TASK TO CARRY OUT:
Please return the listing exactly, line for line.

++++ DATA SHOWN

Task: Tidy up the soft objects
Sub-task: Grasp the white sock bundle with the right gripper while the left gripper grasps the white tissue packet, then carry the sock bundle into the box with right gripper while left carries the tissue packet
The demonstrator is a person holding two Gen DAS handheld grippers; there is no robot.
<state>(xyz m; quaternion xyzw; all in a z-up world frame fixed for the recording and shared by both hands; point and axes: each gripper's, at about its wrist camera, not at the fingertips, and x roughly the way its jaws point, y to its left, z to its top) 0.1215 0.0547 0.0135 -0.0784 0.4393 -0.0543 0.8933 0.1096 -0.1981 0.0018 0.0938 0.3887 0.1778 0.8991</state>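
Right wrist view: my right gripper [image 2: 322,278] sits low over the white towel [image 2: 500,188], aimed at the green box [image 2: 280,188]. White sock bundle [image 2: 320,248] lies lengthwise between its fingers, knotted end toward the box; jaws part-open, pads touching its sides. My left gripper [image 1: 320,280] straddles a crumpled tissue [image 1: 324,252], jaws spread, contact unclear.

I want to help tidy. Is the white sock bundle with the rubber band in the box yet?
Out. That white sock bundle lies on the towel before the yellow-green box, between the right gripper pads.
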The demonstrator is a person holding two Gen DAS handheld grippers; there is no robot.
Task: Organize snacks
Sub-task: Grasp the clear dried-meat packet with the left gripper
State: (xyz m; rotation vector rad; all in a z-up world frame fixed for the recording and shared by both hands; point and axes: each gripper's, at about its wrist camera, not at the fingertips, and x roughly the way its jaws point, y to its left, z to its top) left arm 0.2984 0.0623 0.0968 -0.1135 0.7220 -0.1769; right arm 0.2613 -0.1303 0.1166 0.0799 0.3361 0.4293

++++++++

RESULT OF THIS TASK:
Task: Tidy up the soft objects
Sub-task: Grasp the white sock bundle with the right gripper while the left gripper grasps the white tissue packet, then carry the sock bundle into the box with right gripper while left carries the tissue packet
The demonstrator is a person holding two Gen DAS handheld grippers; there is no robot.
<state>(xyz m; quaternion xyzw; all in a z-up world frame fixed for the recording and shared by both hands; point and axes: each gripper's, at about its wrist camera, not at the fingertips, and x roughly the way its jaws point, y to its left, z to its top) 0.1215 0.0547 0.0135 -0.0784 0.4393 -0.0543 0.8933 0.1096 -0.1981 0.0018 0.0938 0.3887 0.1778 0.8991</state>
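Right wrist view: my right gripper [image 2: 322,278] sits low over the white towel [image 2: 500,188], aimed at the green box [image 2: 280,188]. White sock bundle [image 2: 320,248] lies lengthwise between its fingers, knotted end toward the box; jaws part-open, pads touching its sides. My left gripper [image 1: 320,280] straddles a crumpled tissue [image 1: 324,252], jaws spread, contact unclear.

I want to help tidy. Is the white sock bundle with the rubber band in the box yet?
Out. That white sock bundle lies on the towel before the yellow-green box, between the right gripper pads.
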The demonstrator is a person holding two Gen DAS handheld grippers; there is no robot.
Task: Organize snacks
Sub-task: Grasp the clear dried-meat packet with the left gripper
State: (xyz m; rotation vector rad; all in a z-up world frame fixed for the recording and shared by both hands; point and axes: each gripper's, at about its wrist camera, not at the fingertips, and x roughly the way its jaws point, y to its left, z to its top) left arm 0.2984 0.0623 0.0968 -0.1135 0.7220 -0.1769; right arm 0.2613 -0.1303 0.1166 0.0799 0.3361 0.4293

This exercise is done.